Le paradoxe du ferroviaire : des solutions à long terme pour un outil en crise

Rouler vite, transporter des millions de personnes chaque jour, relier les territoires : le ferroviaire est un outil d’avenir. Et pourtant, depuis plusieurs dizaines d’années, on constate un glissement, de plus en plus marqué, de la qualité de service.

Jeudi dernier, j’ai organisé une réunion publique sur le ferroviaire. Le constat partagé est amer : usagers comme agents dénoncent l’état d’un réseau qui se dégrade, de retards devenus quotidiens, de suppressions de trains, de fermetures de guichets. Ce qui était un atout devient un frein au quotidien. 

Les transports sont aujourd’hui en train de craquer car saturés par un manque d’anticipation de leur utilisation. Alors que plus en plus de personnes l’utilisent, il est victime de choix politiques contraires à l’intérêt général, privilégiant l’argent à l’entretien et à la modernisation du réseau. 

Beaucoup ont applaudit des deux mains lorsque ces choix libéraux ont été pris, pensant qu’en effet le privé ferait bien mieux.

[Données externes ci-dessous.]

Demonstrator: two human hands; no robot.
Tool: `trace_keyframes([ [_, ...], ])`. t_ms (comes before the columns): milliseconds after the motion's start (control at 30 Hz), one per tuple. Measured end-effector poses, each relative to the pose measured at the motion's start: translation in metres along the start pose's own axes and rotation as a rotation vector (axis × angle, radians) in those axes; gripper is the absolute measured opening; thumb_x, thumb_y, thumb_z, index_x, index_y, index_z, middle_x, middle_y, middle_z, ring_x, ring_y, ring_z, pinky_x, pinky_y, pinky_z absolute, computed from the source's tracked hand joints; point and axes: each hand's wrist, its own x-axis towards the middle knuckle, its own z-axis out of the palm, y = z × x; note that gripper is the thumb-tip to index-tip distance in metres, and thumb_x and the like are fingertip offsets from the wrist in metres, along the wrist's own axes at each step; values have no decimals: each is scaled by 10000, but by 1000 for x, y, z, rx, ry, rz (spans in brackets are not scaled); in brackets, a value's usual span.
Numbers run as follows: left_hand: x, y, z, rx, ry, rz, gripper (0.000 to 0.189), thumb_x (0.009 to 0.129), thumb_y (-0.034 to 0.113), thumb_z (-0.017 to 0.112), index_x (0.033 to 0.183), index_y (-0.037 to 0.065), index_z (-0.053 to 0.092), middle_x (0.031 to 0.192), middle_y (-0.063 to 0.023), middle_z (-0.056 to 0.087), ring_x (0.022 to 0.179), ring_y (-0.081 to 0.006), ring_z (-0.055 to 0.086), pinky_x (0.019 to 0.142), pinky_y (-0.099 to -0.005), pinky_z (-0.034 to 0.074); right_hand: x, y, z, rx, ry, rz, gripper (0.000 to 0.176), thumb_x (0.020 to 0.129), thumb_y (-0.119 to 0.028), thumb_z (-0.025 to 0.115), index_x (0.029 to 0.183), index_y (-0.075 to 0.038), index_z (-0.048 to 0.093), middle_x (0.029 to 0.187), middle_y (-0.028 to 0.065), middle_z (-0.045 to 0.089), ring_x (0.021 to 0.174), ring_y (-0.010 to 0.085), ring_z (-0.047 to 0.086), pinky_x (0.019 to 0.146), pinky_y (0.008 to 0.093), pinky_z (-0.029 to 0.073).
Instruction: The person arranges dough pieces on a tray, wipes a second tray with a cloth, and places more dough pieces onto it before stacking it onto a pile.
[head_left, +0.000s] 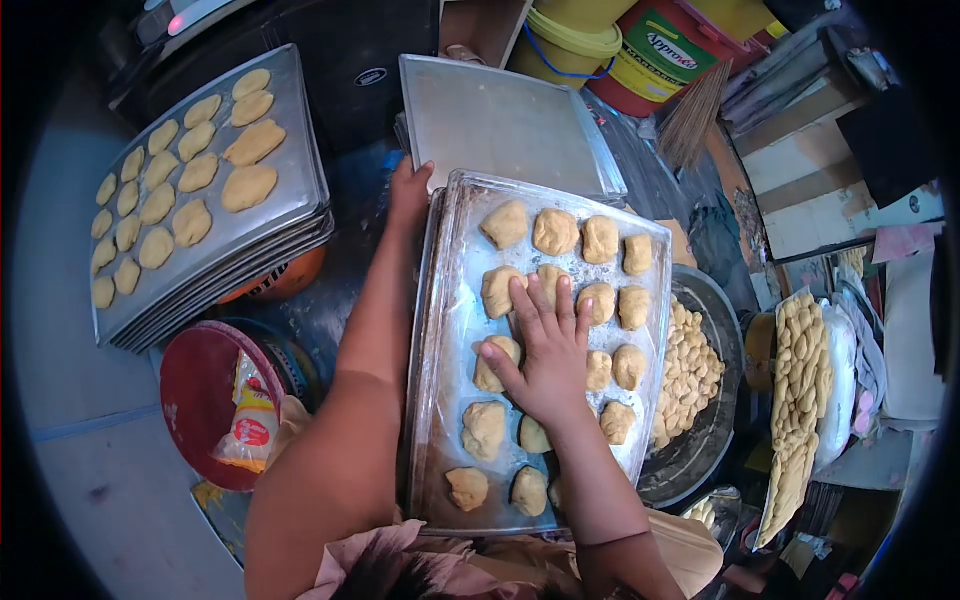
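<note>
A metal tray [450, 400] with rows of dough balls lies in front of me on top of other trays. My right hand [552, 365] is spread over its middle, palm down on the dough, fingers apart. One dough ball [555, 232] sits uncovered in the far row; others are partly hidden under my palm and forearm. My left hand [410, 185] is beyond the tray's far left corner, beside a stack of bare trays [500, 120]. Its thumb points up near their edge, and the other fingers are mostly hidden.
Flattened dough pieces fill a stacked tray [312, 165] at left. A red tub [180, 400] holds a plastic packet. Right of my tray stands a basin [733, 400] of small dough pieces, then a long dough-covered board [795, 400]. Buckets [565, 40] and a broom [692, 115] stand behind.
</note>
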Motion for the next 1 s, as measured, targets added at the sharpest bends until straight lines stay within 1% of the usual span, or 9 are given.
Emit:
trace_keyframes([
  [67,12,-1,5,-129,-49,46,197,894,117,576,1031,-14,627,942,-124,674,871,-192,621,805,-324,474,0,1,0,6,-3,3,754,861,-565,575,1470,-164,381,1475,139,411,1431,389,223,1143,590,58],
  [167,33,3,1,33,-73,212,204,889,111,581,1039,-17,633,953,-127,677,877,-187,623,803,-325,477,0,1,0,9,-4,3,754,866,-564,568,1476,-168,369,1479,140,405,1433,389,218,1142,593,60],
  [300,19,81,4,118,-32,472,244,891,121,581,1081,-29,615,914,-153,675,841,-184,633,763,-328,485,-1,3,2,-13,18,-10,750,875,-577,542,1480,-173,359,1480,142,404,1437,385,210,1144,590,62],
  [533,-44,201,-10,345,80,702,251,896,133,579,1108,4,617,914,-202,669,851,-343,668,769,-370,508,-6,4,-3,54,33,-19,732,887,-553,546,1473,-153,365,1515,181,333,1452,377,165,1157,557,42],
  [633,-69,248,-34,314,147,714,265,894,152,598,1114,6,624,978,-187,672,869,-284,670,784,-356,507,-12,8,-14,292,121,-46,723,902,-550,527,1474,-143,356,1526,205,296,1452,380,162,1157,558,63],
  [667,-82,262,-45,249,152,729,264,897,152,599,1111,0,627,976,-162,674,864,-250,661,777,-346,505,-17,7,-25,350,179,-64,716,917,-521,527,1473,-106,348,1528,244,260,1446,392,171,1167,513,96],
  [767,-125,307,-86,263,245,709,247,898,124,599,1091,-26,633,967,-102,660,872,-170,622,780,-310,491,-34,-7,-53,794,308,87,742,937,-535,484,1487,-70,306,1548,222,233,1445,370,194,1170,473,139],
  [833,-167,339,-107,-89,223,611,246,888,85,598,1085,-62,618,964,-110,658,880,-173,622,808,-292,481,-46,-14,-56,1332,267,201,787,940,-573,442,1491,-37,274,1547,210,239,1444,355,202,1174,443,152],
  [1000,-289,383,-175,-403,114,439,292,925,29,500,1198,-72,508,1107,-168,605,1015,-246,613,894,-385,499,-63,-12,-87,2504,251,283,850,941,-645,330,1490,-2,244,1536,186,272,1440,342,208,1178,447,150],
])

Beaucoup pensaient que les privatisations, la mise en concurrence, la transformation de la SNCF en société anonyme, les suppression du statut des cheminots et des agents RATP révolutionneraient  leur quotidien,  ou que l’éclatement de la SNCF passant d’un EPIC à un SA permettrait qu’elle soit bien plus compétitive… mais en réalité, ces choix ont explosé lentement et bien réellement tout ce qui faisait la force d’une entreprise publique ! On promettait une modernisation, une efficacité nouvelle. Ce que l’on voit aujourd’hui, c’est l’échec total de ces réformes.

Maintenant qu’on a du recul sur cette politique libérale, on se rend compte des dommages que ces réformes ont causé : Une casse terrible d’un outil pourtant exceptionnel. ⤵️

  • On a jamais eu autant de mal à recruter : la fin du statut a fait fuir les vocations.
  • La concurrence désorganise tout : elle empêche la solidarité entre les lignes rentables et les lignes rurales. L’arrivée du privé est en train de déséquilibrer tout le système ferroviaire,  qui était basé sur la solidarité entre les lignes rentables et les lignes rurales (on appelle ça la péréquation tarifaire, les lignes déficitaires étaient équilibrés par les bénéficiaires) 
  • La logique de rentabilité prend le dessus sur l’intérêt général :  le passage en SA est la porte ouverte à la recherche de la rentabilité plutôt qu’au développement du service public. 

A cela s’ajoute un désengagement complet de l’État qui n’assume pas son rôle et encore moins ses responsabilités en abandonnant totalement le financement du ferroviaire. Le réseau est à bout de souffle, les gares sont laissées à l’abandon, des lignes supprimées, et un sentiment d’abandon souffle dans les territoires. Alors oui ce n’est pas en un coup de baguette magique que l’on redonnera du sens au ferroviaire mais c’est en agissant maintenant que l’on peut éviter la catastrophe annoncée ! 

Aujourd’hui tout nous montre que la France et ces choix politiques et stratégiques ne sont pas les bons et nous emmènent droit dans le mur. D’autres pays, pionniers dans la libéralisation du rail, comme la Suède, la Norvège, ou l’Angleterre, tous font aujourd’hui marche arrière après avoir cru au mirage de la privatisation. Et nous, en France, on continue à foncer droit dans le mur ?

L’histoire de la SNCF s’est construite sur l’incapacité des sociétés privées à faire rouler correctement les trains. 80 ans après, on repart à la case départ. Ça suffit !

Il est temps de changer de cap : 

  • Remettre de l’argent sur la table pour l’entretien et la modernisation du réseau.
  • Revenir à une vision d’ensemble : coordonner le rail et la roue et non plus qu’ils s’opposent, afin de retrouver de la cohérence dans les horaires et les trains. 
  • Redonner un statut pour fidéliser les salariés et avoir un effectif suffisamment conséquent pour tenir le plan de transport. 
  • Et enfin, il faut arrêter avec cette ouverture à la concurrence qui pompe l’argent des voyageurs, empêche la mutualisation des moyens et anéantie toute réactivité dès lors qu’il y a un incident… qui fragmente, affaiblit et détourne les fonds publics. 

Ce ne sera pas instantané. Mais si on ne commence pas maintenant, on scelle la mort d’un outil pourtant essentiel à la transition écologique et à l’égalité entre les territoires.

Le ferroviaire est un bien commun. Il mérite mieux que l’abandon. Il mérite une stratégie publique, claire, ambitieuse. Des solutions existent. Et la première d’entre elles, c’est votre bulletin de vote. Ne laissons plus les fossoyeurs du rail décider à notre place.